- _The task_
Could you restate every entry word for word, minus the pictures?

- _Information shown_
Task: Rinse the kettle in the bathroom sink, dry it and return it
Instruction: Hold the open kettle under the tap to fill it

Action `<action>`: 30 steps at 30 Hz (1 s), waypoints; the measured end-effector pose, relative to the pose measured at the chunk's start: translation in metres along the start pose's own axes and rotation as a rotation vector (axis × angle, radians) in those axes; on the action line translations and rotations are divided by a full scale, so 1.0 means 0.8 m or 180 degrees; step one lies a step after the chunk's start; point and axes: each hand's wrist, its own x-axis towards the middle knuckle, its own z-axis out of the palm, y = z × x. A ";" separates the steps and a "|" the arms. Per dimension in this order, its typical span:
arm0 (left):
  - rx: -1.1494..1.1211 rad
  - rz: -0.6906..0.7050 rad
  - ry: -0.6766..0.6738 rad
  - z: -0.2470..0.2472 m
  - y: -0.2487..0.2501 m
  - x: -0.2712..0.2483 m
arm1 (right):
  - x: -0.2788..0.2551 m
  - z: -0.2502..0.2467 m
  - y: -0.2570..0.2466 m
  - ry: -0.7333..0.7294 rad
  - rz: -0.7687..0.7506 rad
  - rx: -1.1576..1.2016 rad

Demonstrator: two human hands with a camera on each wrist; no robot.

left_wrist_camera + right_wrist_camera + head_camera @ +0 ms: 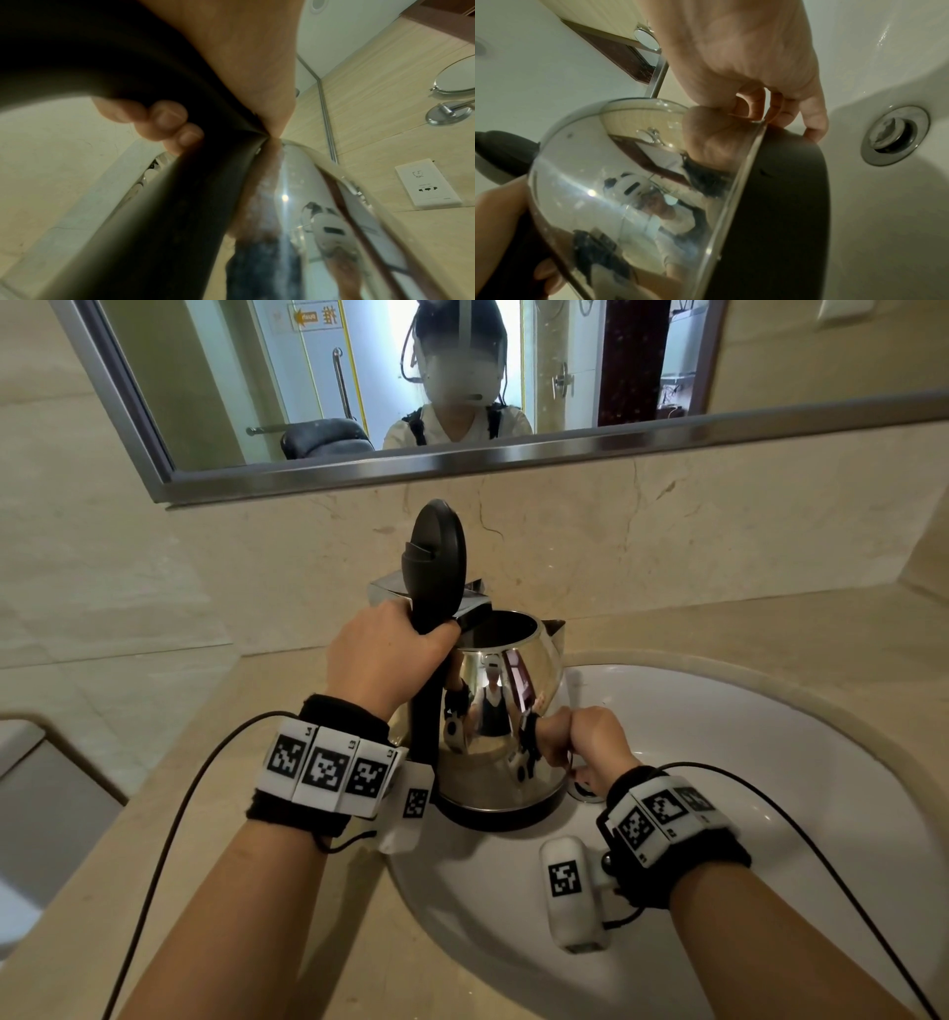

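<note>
1. Kettle (500,711): mirror-bright silver body, black handle (426,711), black lid (436,557), black base band (790,203).
2. Sink (770,762): plain white; drain (894,135) silver-grey.
3. Counter (257,814): beige stone, faint veining.
4. Wall (205,557): cream marble-look tiles with thin darker veins.
5. Mirror frame (462,464): brushed grey metal.
6. Wristbands (318,762): black fabric carrying white tiles printed with black square-code patterns.
7. Cables (169,814): black.
8. Socket plate (428,183): white, dark slots.
9. Faucet (390,588): polished chrome.
</note>
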 end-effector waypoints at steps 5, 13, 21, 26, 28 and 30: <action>0.0005 0.0003 -0.0010 0.000 0.000 0.000 | -0.001 0.000 -0.001 0.0015 0.0042 -0.0056; 0.0001 0.0037 0.0010 0.001 -0.002 0.000 | -0.006 -0.002 -0.004 0.0016 0.0106 -0.0137; 0.0008 0.0027 -0.0004 0.001 -0.002 0.001 | -0.009 -0.002 -0.004 -0.0019 0.0013 -0.0057; 0.0000 0.0014 -0.0045 0.001 -0.002 0.001 | -0.010 -0.002 -0.002 -0.0071 -0.0060 -0.0063; -0.0003 0.0008 -0.0053 0.001 -0.002 0.001 | -0.010 -0.002 -0.002 -0.0054 -0.0065 -0.0043; 0.0008 0.0011 -0.0044 0.001 -0.002 0.000 | -0.011 -0.002 -0.002 -0.0027 -0.0072 -0.0046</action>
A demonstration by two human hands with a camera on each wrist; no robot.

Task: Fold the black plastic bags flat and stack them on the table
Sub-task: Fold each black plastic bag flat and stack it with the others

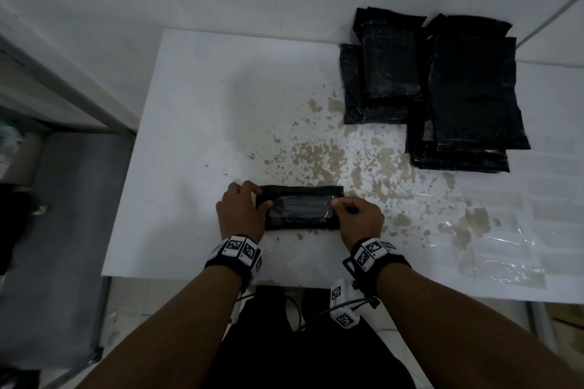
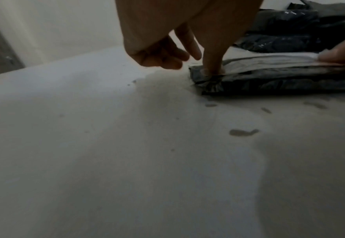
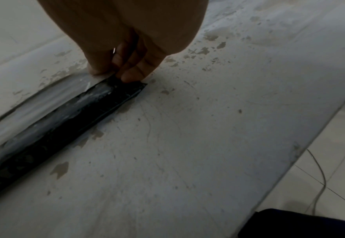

- _Output of the exercise_
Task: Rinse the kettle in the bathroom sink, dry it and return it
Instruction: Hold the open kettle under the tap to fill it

Action `<action>`: 30 steps at 30 Hz (1 s), waypoints; the measured end-effector pose, relative to the pose measured at the chunk's start: translation in metres along the start pose's own axes and rotation as a rotation vector (axis × angle, radians) in those axes; on the action line translations and rotations are divided by a full scale, so 1.0 means 0.8 m or 180 degrees; step one lies a step after the chunk's start; point and axes: each hand's wrist, its own x-axis towards the middle knuckle, its own z-axis out of the palm, y = z × x. A ";" separates the steps and a "|" the arms. Per dimension in this order, its typical span:
arm0 (left):
  - rx: -1.1494..1.1211 rad
  - rz: -0.6906..0.7050 rad
  - ry: -0.6766..0.6738 rad
  - z: -0.2470..0.2472 m
  - y: -0.2487..0.2501 m
  - x: -0.2712..0.2483 m
arm1 (right):
  - x: -0.2788..0.2551 m
  - z: -0.2502..0.2467 m
  - y: -0.2570..0.2466 m
  - ry: -0.7333..0.7294 rad
  - rz: -0.7687..0.7506 rad
  - rx: -1.1576..1.2016 rad

Demonstrator: two human hands with a camera on each wrist; no robot.

left_wrist_camera + right_wrist_camera + head_camera @ +0 ms: 

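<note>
1. Kettle (500,711): mirror-bright silver body, black handle (426,711), black lid (436,557), black base band (790,203).
2. Sink (770,762): plain white; drain (894,135) silver-grey.
3. Counter (257,814): beige stone, faint veining.
4. Wall (205,557): cream marble-look tiles with thin darker veins.
5. Mirror frame (462,464): brushed grey metal.
6. Wristbands (318,762): black fabric carrying white tiles printed with black square-code patterns.
7. Cables (169,814): black.
8. Socket plate (428,183): white, dark slots.
9. Faucet (390,588): polished chrome.
</note>
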 end-effector waypoints at steps 5, 13, 21, 26, 28 and 30: <action>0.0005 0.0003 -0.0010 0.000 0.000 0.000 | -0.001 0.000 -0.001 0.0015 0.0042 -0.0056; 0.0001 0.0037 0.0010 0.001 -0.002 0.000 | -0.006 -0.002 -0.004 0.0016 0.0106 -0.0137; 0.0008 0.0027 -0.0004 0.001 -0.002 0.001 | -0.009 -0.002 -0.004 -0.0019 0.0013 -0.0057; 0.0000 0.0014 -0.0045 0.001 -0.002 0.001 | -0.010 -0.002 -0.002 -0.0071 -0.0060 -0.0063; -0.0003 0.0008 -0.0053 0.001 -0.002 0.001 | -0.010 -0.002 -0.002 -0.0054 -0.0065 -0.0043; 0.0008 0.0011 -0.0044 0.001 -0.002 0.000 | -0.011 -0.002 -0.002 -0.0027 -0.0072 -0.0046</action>
A demonstration by two human hands with a camera on each wrist; no robot.

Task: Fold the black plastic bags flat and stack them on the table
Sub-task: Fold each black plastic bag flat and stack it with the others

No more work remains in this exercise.